Just when Venezuela – the world’s largest producer and exporter during a good part of the 20th century, and one of the founding members of the Organization of the Petroleum Exporting Countries (OPEC) – was celebrating 100 years in the oil industry, it began importing again. The South American country also imported oil from Nigeria in the 1990s.
These recent purchases of light crude oil from Algeria and Russia – two of the regime’s international allies – are down to technical reasons. The extra heavy crude oil from the Orinoco Belt, the largest reserve in the world, provides for a growing percentage of Venezuela’s exports. But this crude oil, which was first thought to be bitumen before it was recognized as oil on international markets, has to be diluted at so-called “upgraders” for distribution and refinery.
The main upgrader in the country is Petrocedeño, an entity controlled by Petróleos de Venezuela (PDVSA), the state-owned oil company. Petrocedeño, Norway’s Statoil and France’s Total will freeze all activities in the next few days as they go through maintenance operations. According to the Venezuelan government, these operations created the need for imported light crude oil, which is necessary to prepare shipments for export.

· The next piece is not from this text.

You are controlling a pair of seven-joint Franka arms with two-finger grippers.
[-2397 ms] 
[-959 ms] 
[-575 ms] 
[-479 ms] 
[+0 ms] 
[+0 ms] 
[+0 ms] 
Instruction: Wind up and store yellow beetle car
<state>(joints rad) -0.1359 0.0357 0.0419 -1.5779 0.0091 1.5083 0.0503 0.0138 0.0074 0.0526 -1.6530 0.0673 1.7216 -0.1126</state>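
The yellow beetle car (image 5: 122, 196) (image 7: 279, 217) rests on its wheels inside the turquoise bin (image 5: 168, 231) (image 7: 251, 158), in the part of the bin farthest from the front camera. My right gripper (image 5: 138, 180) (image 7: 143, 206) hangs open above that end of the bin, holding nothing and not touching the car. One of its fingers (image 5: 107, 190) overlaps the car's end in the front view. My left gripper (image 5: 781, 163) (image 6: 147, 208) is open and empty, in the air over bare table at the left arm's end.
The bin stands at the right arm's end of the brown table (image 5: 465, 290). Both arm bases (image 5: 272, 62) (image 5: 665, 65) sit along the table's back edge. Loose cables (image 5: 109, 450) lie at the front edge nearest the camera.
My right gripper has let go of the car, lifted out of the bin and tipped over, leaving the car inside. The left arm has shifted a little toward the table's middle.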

Even though the purchase has a technical justification, PDVSA officials hesitated over whether to announce it publicly. They knew that it would offer a bad image of an industry vital to the health of the Venezuelan economy, especially when there have been doubts about its management of late. Production is dwindling and the industry is not going through the best of times. PDVSA has not found any buyers for its US-based oil refinery network, Citgo, and it had to deal with a light oil leak on the shores of Falcón state (northeast Venezuela).

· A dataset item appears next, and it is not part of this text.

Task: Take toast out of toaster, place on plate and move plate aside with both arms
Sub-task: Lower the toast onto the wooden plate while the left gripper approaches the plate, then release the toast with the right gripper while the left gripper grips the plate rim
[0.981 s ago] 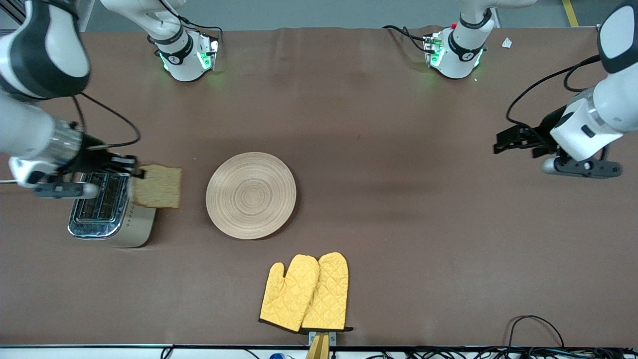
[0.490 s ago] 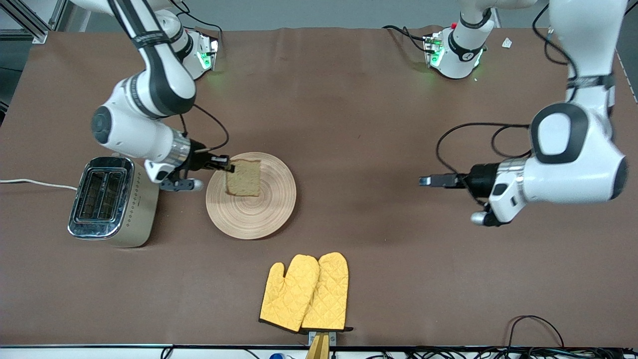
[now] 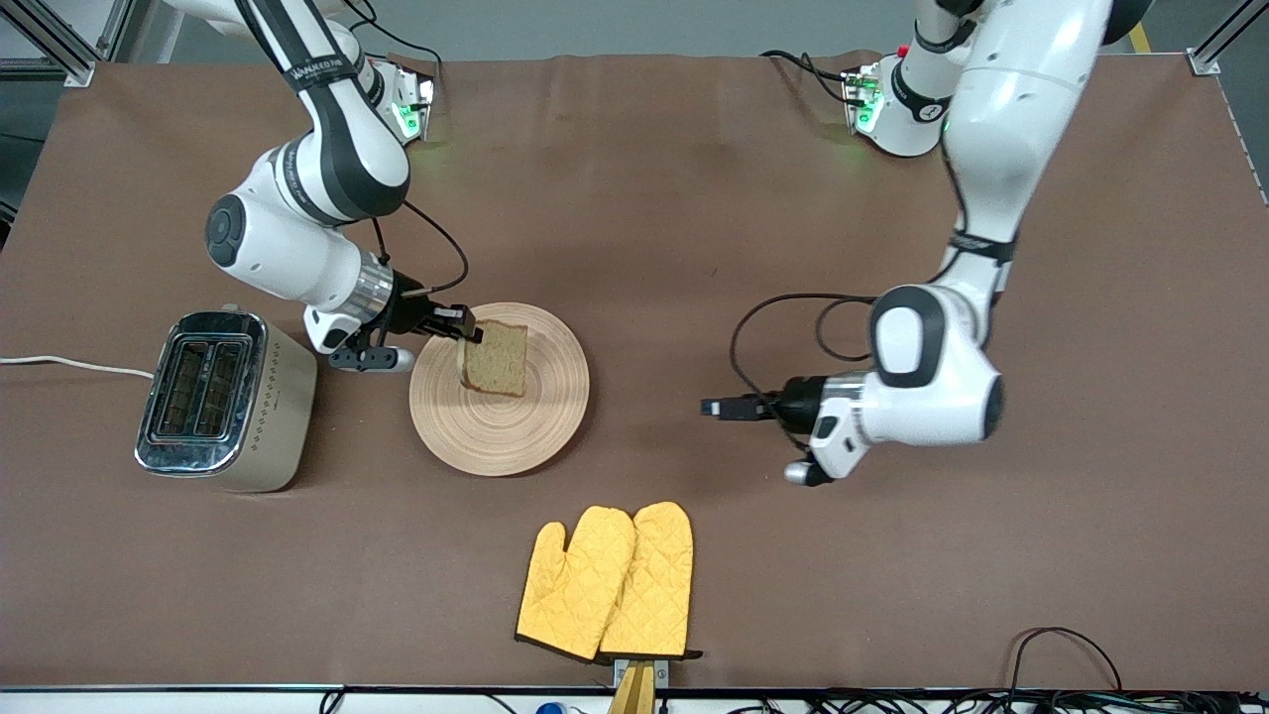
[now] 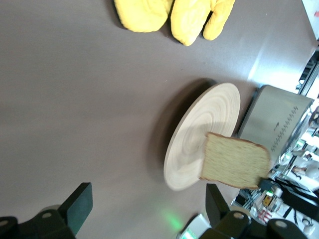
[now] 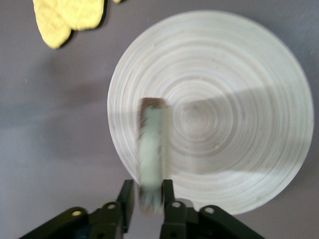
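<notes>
1. A brown table (image 3: 694, 228) fills the front view, with a grey floor strip along its upper edge and cables along the lower edge.
2. The plate (image 3: 535, 416) lies between a toaster (image 3: 223, 402) at the right arm's end and bare cloth toward the left arm's end.
3. Yellow oven mitts (image 3: 607, 583) lie nearer the camera than the plate, by the table edge.
4. The right gripper (image 3: 466, 332) pinches the toast (image 3: 495, 359) by one edge, over the plate.
5. The left gripper (image 3: 716, 408) hangs over bare cloth well apart from the plate, fingers (image 4: 77, 209) spread, holding nothing.
</notes>
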`<state>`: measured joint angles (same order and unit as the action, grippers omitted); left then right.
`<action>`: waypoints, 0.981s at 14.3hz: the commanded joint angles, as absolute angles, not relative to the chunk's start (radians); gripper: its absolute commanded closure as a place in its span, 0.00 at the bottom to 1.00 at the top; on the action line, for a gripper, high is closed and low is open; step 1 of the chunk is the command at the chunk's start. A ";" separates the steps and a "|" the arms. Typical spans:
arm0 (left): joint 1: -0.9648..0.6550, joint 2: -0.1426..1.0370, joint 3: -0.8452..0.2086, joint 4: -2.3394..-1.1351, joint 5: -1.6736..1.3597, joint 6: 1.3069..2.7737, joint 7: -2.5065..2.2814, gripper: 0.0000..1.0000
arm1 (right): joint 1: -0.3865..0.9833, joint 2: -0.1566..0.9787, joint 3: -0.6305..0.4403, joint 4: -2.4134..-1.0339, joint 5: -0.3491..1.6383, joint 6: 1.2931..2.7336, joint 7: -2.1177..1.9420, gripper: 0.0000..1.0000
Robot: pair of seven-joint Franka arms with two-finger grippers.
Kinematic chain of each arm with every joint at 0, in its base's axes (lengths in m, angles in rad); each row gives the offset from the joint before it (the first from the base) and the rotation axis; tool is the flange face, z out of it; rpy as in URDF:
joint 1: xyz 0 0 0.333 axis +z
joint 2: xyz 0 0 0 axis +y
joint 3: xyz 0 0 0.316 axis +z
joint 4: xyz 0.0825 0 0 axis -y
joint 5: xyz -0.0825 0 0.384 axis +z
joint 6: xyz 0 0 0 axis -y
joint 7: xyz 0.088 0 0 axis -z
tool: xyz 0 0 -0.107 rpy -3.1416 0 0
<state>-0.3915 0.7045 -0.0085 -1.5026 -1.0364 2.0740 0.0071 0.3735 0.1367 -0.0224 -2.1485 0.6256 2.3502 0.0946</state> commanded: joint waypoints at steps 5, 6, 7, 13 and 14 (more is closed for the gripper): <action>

PDVSA is the great financial investor and, often, the manager of the state welfare programs that have given the chavista regime such good electoral returns since 2003. The current currency shortage facing the government of Nicólas Maduro is little more than a reflection of the hardships the oil company, the largest Venezuelan exporter, faces.

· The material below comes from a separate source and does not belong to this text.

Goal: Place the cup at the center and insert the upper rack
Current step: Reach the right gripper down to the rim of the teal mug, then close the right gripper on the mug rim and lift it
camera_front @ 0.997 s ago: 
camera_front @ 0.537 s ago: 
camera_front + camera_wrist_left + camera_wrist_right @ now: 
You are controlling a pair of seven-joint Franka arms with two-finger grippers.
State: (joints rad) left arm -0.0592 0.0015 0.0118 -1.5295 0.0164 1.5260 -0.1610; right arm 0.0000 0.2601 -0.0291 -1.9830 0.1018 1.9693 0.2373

The company only announced the arrival of the shipment last week, when the tanker Carabobo, which departed from the Algerian port of Bejaia with two million barrels, was already near Venezuelan shores. In August, Reuters published a story from Houston, Texas – a hub of activity for the international oil industry – revealing negotiations being held between Algeria and Venezuela. President Nicólas Maduro accused the British news agency of “a campaign to destroy Venezuela.”
In a statement published on October 20, PDVSA said the talks were about “possible” future purchases. Some experts, however, say these imports underline important weaknesses in the country’s oil industry, which in turn put its chances of recovering from the economic crisis in danger. Light crude oil production in Venezuela is said to be almost marginal due to lack of maintenance at the oldest wells.
Strategic alliances with companies from various countries – Italy, Vietnam, Russia, and China – have led to considerable investments in the Orinoco Belt, and these reserves will supply the market with fresh barrels. But the country does not have the capacity to upgrade that extra heavy crude oil.
Although PDVSA usually mixes its crude oil with naphtha, a product derived from petroleum, it has stopped producing it. Instead it buys from abroad. Now the company saves money on naphtha by importing light crude oil but it has also grown more dependent on foreign providers.